Sept nouvelles tantôt légères tantôt inquiétantes, un rien fantastiques. Sept personnages saisis dans un moment de doute, de remise en question. Un événement liminaire donne naissance au récit, une ressemblance avec quelqu’un, un miroir qui renvoie une image ingrate, deux valises qui chuchotent… Les uns, tels Firmin et Thomas, se contentent de laisser en eux jaser leurs souvenirs, selon l’expression de Brantôme. Les autres cependant poussent la porte et s’engouffrent. En une fraction de seconde, Anna accepte d’être celle qu’un autre voit en elle, tandis qu’Emma s’enferme dans son acte manqué. Charles se met en tête de déjouer un complot tandis qu’Antoine entrevoit la possibilité d’une menace. Quant à Tancrède qui se réveille dans le corps d’un autre… : « Il n’est pas si différent de moi… Peut-être n’étaient-ils qu’une seule et même personne répartie en deux corps, le trop-plein du moi ayant migré sans que le fond en ait eu connaissance. Manifestement, l’autre ne savait pas qu’un trop-plein s’était constitué, une excroissance avide d’un autre corps. La chair souvent se livre à des actes sans que l’esprit ne s’en rende compte vraiment. »

Les intrigues ne sont pas sans rapport avec certains thèmes contemporains par lesquels je me suis laissé guider, le voilement des corps ou la violence sourde ou les attentats ou l’interchangeabilité des individus.
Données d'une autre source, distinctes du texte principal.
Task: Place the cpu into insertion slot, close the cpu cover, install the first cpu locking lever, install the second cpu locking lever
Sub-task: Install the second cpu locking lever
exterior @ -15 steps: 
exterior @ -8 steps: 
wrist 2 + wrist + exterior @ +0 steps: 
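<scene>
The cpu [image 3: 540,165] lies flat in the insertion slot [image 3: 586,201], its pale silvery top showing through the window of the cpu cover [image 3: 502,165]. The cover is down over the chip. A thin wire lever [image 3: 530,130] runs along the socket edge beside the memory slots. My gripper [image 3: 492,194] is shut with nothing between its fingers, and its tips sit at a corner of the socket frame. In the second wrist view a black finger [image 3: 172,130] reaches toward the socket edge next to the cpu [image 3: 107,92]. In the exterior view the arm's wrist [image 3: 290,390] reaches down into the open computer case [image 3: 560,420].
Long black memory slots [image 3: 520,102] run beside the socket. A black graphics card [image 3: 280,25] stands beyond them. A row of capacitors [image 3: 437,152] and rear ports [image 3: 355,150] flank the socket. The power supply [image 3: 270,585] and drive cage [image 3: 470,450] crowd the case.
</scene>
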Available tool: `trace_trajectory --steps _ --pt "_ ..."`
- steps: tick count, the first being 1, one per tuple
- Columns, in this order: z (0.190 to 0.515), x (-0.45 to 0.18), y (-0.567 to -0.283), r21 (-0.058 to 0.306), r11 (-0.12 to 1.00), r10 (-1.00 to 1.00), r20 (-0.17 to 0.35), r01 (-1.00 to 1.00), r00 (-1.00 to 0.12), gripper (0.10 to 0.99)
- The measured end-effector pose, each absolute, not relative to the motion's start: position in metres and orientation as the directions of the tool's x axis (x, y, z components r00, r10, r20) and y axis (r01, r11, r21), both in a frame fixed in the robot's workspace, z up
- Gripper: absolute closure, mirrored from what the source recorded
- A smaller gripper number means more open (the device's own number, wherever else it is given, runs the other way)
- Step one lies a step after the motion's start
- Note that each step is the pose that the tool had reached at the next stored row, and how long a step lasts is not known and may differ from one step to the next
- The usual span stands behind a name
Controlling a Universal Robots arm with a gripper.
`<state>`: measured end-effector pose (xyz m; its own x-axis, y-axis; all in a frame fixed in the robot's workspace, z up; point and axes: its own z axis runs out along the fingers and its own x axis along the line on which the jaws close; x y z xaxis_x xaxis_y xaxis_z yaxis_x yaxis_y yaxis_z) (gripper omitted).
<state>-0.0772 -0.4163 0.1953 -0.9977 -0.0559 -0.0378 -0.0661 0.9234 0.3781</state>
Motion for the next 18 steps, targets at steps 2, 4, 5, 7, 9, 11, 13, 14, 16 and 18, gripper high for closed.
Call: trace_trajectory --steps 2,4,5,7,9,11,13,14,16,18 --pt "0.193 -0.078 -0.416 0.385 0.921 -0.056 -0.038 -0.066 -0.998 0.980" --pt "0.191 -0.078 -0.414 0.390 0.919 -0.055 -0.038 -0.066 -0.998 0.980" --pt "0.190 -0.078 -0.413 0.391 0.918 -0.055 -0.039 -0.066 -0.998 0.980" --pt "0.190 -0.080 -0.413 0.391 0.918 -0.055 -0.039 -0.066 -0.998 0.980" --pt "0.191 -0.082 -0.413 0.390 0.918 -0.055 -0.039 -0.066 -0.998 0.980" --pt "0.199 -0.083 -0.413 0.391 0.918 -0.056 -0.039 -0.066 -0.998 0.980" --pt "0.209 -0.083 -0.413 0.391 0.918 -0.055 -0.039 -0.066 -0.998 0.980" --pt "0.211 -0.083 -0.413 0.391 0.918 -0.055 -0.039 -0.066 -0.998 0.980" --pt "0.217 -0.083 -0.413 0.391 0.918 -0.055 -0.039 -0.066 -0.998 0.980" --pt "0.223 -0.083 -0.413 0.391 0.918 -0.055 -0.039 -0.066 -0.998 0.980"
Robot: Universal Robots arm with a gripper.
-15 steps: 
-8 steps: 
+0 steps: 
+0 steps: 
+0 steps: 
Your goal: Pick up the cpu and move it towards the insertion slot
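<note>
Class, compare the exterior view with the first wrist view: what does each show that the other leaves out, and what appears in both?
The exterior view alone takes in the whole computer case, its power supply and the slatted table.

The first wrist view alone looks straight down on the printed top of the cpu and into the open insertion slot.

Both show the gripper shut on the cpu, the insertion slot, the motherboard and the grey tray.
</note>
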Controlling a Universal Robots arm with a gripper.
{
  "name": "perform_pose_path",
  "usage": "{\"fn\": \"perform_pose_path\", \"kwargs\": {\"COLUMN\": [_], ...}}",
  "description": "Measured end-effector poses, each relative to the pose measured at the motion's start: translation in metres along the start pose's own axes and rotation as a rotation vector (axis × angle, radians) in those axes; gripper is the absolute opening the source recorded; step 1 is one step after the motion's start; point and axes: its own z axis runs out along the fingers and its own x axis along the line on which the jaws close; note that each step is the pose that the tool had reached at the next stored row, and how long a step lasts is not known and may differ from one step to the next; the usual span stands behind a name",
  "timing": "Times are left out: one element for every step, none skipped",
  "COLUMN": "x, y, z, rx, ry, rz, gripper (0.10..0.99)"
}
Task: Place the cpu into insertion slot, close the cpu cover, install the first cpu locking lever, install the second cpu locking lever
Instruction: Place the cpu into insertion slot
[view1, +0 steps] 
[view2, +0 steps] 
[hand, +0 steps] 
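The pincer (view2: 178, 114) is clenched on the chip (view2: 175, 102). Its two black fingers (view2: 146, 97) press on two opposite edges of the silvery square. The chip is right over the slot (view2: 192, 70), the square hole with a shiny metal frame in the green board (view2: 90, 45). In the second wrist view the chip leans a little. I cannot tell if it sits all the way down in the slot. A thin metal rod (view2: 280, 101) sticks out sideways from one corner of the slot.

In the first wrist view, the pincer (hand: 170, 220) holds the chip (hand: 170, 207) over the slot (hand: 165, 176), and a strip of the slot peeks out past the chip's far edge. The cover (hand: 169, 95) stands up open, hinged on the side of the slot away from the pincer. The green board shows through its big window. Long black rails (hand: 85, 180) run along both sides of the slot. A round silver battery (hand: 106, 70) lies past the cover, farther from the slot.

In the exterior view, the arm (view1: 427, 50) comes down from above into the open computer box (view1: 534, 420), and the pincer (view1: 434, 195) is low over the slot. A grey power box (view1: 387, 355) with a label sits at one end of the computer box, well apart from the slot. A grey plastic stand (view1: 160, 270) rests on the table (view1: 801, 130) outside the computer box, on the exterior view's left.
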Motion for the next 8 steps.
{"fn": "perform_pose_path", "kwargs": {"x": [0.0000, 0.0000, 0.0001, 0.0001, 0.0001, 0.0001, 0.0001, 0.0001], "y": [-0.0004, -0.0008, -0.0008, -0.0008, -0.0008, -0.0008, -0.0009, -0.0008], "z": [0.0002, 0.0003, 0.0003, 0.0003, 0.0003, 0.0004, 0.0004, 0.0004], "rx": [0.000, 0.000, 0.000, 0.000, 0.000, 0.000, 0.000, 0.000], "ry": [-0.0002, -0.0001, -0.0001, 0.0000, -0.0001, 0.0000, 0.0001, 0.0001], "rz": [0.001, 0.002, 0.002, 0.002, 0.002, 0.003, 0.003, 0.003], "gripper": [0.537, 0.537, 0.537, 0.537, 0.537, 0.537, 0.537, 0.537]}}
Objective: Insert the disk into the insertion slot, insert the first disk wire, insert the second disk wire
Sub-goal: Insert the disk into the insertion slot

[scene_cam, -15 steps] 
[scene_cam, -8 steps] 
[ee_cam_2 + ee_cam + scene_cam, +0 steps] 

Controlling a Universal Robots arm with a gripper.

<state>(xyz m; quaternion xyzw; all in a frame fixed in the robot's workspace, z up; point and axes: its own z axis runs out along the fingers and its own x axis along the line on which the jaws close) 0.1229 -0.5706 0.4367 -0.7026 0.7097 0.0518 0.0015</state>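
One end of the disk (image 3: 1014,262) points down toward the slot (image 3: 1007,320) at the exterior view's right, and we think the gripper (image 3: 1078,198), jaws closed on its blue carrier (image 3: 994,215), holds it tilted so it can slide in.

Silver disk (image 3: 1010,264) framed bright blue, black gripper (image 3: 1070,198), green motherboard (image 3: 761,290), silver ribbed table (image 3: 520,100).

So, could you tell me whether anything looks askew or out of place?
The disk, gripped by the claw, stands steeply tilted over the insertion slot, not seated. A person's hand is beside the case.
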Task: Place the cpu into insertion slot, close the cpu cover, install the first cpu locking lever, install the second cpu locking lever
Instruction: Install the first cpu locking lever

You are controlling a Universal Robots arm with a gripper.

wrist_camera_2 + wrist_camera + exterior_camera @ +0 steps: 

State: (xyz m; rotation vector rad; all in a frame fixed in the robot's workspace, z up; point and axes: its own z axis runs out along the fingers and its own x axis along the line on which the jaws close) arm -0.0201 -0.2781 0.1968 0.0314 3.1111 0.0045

Je procède ainsi : un thème qui me parle, un personnage pour le porter, une intrigue pour le récit. L’actualité se montre généreuse. Je me mets à écrire lorsque les trois se livrent en même temps et une seule fois. Ce sont des textes brefs, concis, qui cherchent à saisir la substance de quelques instants fugaces avec une patience d’entomologiste. Ils se nourrissent des monologues des personnages et des questions qu’ils se posent sur eux-mêmes, leurs identités plus contingentes qu’ils ne le croyaient.
Le contexte est souvent celui des gares et des trains, propice aux surprises et aux coups de théâtre, sans doute parce qu’ils furent au cœur de mes activités professionnelles. Le recueil trouve son titre avec cette petite phrase répétée à chaque voyage tel un mantra. Prenez garde à l’intervalle entre le marchepied et le quai ! Manifestement, certains n’ont pas pris garde…

Les nouvelles ont été écrites sur plusieurs années. Le projet de recueil a pris forme avec Vous me prenez pour quelqu’un d’autre, réécriture d’un récit antérieur plus ample, et de Je est un autre, dans laquelle la question de l’identité se pose avec le plus d’acuité.

Il est déjà question de trains et de voyages dans mon précédent roman, Puis-je m’asseoir à côté de vous ? paru aux Terres du couchant en 2017.